Ce transformisme psychologique ne peut être que l’œuvre d’un travail intellectuel, en partie conscient. À l’origine, le sentiment normal ; puis un état hybride, des formes de passage aboutissant à la métamorphose finale. Quel rôle peut-on assigner à la logique des sentiments dans cette évolution anormale ? Ici, comme dans tout raisonnement affectif, il y a une fin, un but qui suscite et choisit, à l’exclusion de tous autres, certains jugements de valeur sur les personnes. Cette fin est la conception inconsciente ou inavouée d’un idéal, c’est-à-dire une construction en images appartenant au type que j’ai appelé ailleurs « ébauché » (Imagination créatrice, Conclusion, p. 264). Dans tous les cas que j’ai observés, l’idéal ne s’étant pas réalisé ou s’étant évanoui, une tendance obscure entraînait l’individu à lui donner la vie, à l’incarner là où il rencontrait quelques conditions d’existence. Ainsi une communauté de tempérament, de goûts, d’idées (obs.

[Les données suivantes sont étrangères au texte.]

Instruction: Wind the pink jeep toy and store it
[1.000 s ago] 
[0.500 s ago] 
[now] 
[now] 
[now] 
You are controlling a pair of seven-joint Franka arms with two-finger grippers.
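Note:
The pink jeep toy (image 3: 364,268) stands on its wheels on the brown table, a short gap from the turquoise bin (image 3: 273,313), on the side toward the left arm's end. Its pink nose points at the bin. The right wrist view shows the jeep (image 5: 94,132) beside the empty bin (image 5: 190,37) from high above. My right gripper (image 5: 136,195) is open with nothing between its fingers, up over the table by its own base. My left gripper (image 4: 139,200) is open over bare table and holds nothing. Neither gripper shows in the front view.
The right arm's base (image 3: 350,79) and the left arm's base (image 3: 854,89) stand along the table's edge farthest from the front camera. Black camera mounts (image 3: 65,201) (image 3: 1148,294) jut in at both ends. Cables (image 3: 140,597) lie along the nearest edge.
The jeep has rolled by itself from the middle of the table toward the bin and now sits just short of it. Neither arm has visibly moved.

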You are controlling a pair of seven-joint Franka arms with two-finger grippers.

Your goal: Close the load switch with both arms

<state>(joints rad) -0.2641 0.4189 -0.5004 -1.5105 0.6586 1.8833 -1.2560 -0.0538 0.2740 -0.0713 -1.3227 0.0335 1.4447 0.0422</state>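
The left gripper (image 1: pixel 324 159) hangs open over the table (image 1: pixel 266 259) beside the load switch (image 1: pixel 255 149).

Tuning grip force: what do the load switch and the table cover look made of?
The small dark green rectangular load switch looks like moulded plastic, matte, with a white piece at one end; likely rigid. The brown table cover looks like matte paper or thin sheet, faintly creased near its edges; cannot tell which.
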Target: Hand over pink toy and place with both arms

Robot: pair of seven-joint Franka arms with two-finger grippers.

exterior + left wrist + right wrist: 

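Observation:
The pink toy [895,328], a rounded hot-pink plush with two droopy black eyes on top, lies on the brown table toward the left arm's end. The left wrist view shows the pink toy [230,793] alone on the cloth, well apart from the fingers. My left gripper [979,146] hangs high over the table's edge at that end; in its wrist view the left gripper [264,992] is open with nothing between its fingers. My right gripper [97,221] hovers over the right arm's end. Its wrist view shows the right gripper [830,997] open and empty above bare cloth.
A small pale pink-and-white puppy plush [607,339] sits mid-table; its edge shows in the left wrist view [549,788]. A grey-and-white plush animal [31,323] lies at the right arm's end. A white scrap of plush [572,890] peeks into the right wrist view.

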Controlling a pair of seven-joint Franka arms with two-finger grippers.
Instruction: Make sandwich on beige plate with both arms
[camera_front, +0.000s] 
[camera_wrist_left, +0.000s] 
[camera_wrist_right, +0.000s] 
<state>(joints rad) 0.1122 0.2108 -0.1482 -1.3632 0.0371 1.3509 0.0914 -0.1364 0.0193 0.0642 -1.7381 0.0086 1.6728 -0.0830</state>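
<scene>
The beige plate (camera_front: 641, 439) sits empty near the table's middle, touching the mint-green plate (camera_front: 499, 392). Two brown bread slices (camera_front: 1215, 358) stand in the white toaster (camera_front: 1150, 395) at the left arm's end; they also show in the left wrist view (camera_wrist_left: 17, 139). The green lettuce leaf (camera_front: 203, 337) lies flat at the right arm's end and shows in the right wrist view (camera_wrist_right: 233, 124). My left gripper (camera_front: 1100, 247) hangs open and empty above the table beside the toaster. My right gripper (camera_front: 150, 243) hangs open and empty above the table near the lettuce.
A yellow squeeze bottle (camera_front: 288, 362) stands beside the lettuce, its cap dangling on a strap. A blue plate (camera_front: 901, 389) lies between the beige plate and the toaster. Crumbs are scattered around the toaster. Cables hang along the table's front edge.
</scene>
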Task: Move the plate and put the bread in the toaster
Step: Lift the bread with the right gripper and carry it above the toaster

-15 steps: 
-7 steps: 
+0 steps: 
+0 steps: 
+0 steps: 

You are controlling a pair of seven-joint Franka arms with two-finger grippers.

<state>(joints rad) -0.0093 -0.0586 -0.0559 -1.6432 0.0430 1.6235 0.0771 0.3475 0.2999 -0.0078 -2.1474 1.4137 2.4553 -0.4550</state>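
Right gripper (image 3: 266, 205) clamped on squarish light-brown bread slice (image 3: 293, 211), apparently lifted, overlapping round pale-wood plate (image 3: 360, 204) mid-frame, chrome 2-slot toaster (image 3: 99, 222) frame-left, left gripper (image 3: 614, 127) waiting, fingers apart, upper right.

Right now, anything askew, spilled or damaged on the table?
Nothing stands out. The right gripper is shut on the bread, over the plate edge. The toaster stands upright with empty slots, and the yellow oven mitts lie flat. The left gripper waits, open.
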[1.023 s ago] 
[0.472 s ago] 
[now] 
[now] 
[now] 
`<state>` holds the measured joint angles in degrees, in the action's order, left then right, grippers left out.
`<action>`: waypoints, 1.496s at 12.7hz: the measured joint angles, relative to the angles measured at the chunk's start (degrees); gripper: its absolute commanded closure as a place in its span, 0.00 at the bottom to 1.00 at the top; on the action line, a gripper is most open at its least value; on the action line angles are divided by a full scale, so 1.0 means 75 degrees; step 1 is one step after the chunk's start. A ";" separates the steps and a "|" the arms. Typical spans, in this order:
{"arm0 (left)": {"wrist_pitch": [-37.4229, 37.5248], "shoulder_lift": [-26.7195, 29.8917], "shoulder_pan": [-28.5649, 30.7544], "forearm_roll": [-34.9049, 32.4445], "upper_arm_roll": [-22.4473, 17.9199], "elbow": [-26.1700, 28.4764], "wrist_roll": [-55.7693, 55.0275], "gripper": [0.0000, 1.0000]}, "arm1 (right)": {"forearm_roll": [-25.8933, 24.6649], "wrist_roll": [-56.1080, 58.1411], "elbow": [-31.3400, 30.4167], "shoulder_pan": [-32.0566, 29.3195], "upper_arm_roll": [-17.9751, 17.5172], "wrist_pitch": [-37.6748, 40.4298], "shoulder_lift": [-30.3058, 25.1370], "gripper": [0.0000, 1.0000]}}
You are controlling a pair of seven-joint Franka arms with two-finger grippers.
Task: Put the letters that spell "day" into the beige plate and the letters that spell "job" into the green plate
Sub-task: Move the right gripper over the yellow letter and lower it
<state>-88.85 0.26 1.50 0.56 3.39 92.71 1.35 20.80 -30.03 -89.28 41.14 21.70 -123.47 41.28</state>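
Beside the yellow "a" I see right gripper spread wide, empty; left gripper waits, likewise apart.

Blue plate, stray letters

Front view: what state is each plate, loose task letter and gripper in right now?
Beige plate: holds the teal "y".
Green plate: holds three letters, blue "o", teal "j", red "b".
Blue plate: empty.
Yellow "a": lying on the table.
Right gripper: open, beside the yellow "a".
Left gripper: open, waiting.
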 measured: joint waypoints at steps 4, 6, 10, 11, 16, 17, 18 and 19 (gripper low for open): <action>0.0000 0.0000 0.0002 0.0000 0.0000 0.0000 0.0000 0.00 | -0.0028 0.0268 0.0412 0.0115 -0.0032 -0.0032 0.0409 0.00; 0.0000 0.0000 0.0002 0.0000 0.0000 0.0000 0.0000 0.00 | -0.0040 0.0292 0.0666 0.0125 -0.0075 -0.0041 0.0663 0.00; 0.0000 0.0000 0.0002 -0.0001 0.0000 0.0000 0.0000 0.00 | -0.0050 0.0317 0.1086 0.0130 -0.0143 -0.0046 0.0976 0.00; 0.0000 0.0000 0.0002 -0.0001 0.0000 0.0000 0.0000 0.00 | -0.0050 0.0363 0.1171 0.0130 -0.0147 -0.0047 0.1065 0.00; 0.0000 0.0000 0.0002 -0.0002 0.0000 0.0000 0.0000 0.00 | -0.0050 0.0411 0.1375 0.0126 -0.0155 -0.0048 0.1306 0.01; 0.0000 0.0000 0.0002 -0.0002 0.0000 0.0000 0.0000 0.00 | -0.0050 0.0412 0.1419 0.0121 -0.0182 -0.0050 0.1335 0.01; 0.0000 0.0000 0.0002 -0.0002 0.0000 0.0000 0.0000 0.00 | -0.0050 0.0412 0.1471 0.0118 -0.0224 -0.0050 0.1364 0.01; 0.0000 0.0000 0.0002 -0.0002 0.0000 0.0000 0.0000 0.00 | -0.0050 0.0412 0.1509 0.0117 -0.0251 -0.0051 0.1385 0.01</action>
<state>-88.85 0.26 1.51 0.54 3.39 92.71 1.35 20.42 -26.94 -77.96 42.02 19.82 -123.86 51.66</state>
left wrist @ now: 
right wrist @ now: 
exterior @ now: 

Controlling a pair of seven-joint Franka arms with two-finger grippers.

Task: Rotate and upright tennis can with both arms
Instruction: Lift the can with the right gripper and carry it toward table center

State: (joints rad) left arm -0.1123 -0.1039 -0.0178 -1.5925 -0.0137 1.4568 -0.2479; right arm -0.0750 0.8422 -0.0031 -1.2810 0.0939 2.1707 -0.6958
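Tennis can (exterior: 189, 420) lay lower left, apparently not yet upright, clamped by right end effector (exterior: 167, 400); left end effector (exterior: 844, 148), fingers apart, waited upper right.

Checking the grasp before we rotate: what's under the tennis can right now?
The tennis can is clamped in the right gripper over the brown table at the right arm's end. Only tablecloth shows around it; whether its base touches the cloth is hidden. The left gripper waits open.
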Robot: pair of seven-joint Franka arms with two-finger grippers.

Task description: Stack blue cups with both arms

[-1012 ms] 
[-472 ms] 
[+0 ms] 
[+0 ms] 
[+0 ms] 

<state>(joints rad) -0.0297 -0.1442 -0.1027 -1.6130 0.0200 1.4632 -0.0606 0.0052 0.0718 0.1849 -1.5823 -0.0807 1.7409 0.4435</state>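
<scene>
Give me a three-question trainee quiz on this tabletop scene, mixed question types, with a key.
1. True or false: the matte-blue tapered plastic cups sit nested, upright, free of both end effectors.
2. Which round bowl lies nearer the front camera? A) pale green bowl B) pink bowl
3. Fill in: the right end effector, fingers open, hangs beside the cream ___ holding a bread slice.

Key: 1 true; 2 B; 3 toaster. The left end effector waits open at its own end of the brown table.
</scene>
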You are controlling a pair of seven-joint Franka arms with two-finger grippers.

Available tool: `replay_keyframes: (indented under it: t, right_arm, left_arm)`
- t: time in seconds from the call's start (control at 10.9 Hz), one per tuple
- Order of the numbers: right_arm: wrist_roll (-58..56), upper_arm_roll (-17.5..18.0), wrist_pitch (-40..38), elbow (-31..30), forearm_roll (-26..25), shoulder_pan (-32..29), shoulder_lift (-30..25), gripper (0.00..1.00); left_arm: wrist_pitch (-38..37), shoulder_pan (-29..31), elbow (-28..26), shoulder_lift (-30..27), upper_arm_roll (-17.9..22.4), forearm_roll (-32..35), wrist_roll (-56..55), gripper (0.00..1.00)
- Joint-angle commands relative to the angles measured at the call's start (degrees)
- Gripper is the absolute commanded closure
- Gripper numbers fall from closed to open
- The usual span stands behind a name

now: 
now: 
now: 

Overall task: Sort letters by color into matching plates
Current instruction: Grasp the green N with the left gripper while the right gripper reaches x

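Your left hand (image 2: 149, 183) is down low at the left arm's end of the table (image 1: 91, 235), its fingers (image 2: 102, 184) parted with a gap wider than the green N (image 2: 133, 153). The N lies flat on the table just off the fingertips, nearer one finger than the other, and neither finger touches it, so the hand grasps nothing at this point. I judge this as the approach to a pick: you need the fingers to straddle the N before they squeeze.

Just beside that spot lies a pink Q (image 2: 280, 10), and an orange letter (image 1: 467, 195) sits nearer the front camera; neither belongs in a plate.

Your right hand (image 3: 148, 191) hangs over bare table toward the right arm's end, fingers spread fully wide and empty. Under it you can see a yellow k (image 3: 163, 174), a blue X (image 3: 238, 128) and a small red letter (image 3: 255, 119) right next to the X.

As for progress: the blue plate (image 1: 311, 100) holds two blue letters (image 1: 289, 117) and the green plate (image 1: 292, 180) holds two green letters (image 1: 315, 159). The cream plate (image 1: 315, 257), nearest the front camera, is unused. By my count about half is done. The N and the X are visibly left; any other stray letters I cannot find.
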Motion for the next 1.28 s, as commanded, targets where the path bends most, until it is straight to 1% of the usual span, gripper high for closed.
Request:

I et II), une apparence ou imitation d’enfant (obs. III) ; cette opération pourrait s’appeler par substitution. Il faut remarquer que la genèse de ces sentiments hybrides traverse au début une période de lutte entre la forme normale et la forme nouvelle qui doit la sup-

  1. Par exemple, la tendresse que M. Guyon éprouve d’abord pour le P. Lacombe, son confesseur. Pour les documents, voir Leuba : « Les tendances fondamentales des mystiques chrétiens », dans la Revue philosophique de juillet 1902.